## Problem description
Pictures aside, repeat the whole listing word for word.

## Dataset content

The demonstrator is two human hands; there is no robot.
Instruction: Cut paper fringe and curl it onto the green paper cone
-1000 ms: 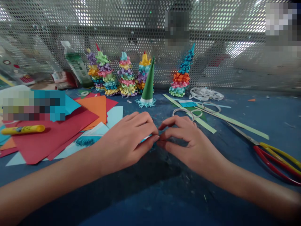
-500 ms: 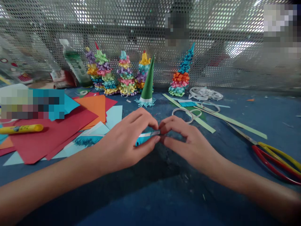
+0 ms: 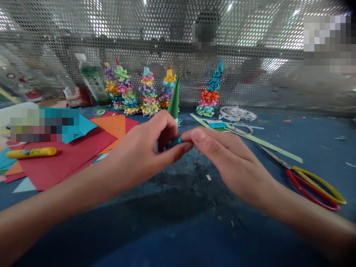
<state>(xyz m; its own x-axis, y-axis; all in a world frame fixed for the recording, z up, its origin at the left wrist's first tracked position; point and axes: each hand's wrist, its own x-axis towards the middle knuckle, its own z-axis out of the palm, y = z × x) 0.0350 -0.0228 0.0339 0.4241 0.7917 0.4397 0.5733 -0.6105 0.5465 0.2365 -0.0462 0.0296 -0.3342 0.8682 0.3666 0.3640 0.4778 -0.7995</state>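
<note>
**Teal paper piece (image 3: 175,141) pinched above bench centre**

Left hand (image 3: 140,148) and right hand (image 3: 230,161) both grasp it between fingertips, most of the paper hidden by them. Green paper cone (image 3: 174,100) stands just behind the left hand. Curled-paper trees (image 3: 148,92) line the back edge of the blue bench (image 3: 178,230). Red paper sheet (image 3: 63,155) and glue stick (image 3: 30,152) lie toward the left edge; red-and-yellow scissors (image 3: 314,189) lie toward the right.

Left hand (image 3: 139,148) and right hand (image 3: 230,163) now higher, blue paper strip (image 3: 176,141) pinched between them.
</note>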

## Exercise solution
The demonstrator is two human hands; there is no robot.
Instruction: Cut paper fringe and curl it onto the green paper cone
-1000 ms: 
-500 ms: 
+0 ms: 
<state>(xyz m; its own x-axis, y-axis; all in a world frame fixed for the recording, z up, its origin at the left wrist's first tracked position; point and axes: each hand's wrist, its own x-axis towards the middle knuckle, its own z-axis out of the palm, y = z × x) 0.0350 -0.0228 0.0339 0.4241 0.7917 0.4397 0.5733 -0.6105 0.5465 0.2365 -0.0462 0.0296 -0.3342 0.8682 0.3666 0.3640 0.4778 -0.7995</state>
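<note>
**Teal paper piece (image 3: 175,141) pinched above bench centre**

Left hand (image 3: 140,148) and right hand (image 3: 230,161) both grasp it between fingertips, most of the paper hidden by them. Green paper cone (image 3: 174,100) stands just behind the left hand. Curled-paper trees (image 3: 148,92) line the back edge of the blue bench (image 3: 178,230). Red paper sheet (image 3: 63,155) and glue stick (image 3: 30,152) lie toward the left edge; red-and-yellow scissors (image 3: 314,189) lie toward the right.

Left hand (image 3: 139,148) and right hand (image 3: 230,163) now higher, blue paper strip (image 3: 176,141) pinched between them.
</note>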

Nothing further is required of the output.